Exercise prompt
Collect every line below that contains the word "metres".

Collected material
▬▬▬

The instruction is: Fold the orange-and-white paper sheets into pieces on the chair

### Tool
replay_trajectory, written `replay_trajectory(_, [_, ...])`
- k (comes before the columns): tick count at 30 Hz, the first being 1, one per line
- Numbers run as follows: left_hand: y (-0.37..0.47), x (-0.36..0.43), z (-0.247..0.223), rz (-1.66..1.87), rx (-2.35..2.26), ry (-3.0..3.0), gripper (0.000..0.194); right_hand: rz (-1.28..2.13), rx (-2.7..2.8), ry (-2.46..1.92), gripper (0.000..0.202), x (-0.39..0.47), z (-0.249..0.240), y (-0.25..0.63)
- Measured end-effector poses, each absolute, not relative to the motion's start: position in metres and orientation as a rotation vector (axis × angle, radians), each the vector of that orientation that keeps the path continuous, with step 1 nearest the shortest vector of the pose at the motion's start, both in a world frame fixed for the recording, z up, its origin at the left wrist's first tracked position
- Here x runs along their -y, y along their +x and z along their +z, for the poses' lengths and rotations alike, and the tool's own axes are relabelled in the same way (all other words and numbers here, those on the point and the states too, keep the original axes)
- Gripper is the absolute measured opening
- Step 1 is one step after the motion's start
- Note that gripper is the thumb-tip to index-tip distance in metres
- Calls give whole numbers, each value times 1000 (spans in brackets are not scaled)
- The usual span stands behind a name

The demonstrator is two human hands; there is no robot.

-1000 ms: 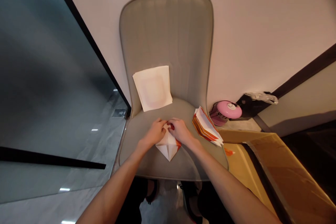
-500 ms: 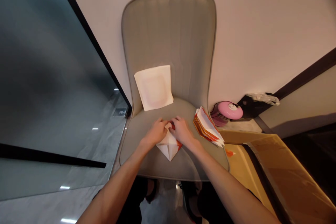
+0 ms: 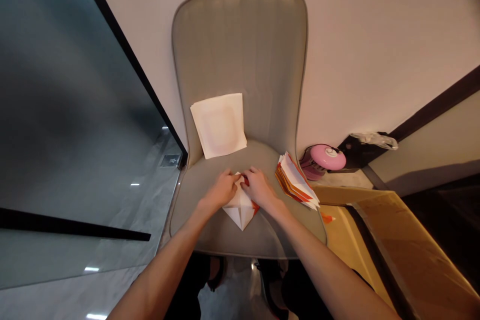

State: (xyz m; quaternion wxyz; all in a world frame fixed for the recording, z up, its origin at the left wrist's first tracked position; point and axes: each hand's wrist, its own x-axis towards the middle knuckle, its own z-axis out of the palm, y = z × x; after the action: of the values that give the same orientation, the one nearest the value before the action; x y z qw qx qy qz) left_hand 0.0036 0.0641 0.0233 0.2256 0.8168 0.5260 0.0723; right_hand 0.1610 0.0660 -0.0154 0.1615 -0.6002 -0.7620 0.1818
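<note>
A sheet of folding paper (image 3: 240, 214), white on top with some red at its right side, lies on the seat of a grey chair (image 3: 210, 235). Its creases meet near the middle, and one corner points towards me. My left hand (image 3: 225, 187) grips the paper's left upper edge, fingers curled. From the other side my right hand (image 3: 257, 186) pinches the upper right edge, where a bit of red shows under the fingers. Both hands nearly meet at the top corner, which they partly hide.
A stack of white square sheets (image 3: 220, 125) leans against the backrest. Several folded red-and-white papers (image 3: 297, 182) lie on the seat's right side. Beyond are a pink round-topped object (image 3: 327, 157) and a cardboard box (image 3: 408, 240). A glass panel (image 3: 75, 110) stands at left.
The hands stay at the paper's upper edges with only slight finger movement. The whole view has shifted very slightly.
</note>
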Motion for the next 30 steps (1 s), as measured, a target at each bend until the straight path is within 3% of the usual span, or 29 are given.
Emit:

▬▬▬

Result for this exercise
- Measured end-effector poses, each absolute, not relative to the motion's start: position in metres and orientation as a rotation vector (axis × angle, radians), each the vector of that orientation that keeps the path continuous, with step 1 nearest the shortest vector of the pose at the motion's start, both in a world frame fixed for the recording, z up, its origin at the left wrist's first tracked position
- Note that gripper is the thumb-tip to index-tip distance in metres

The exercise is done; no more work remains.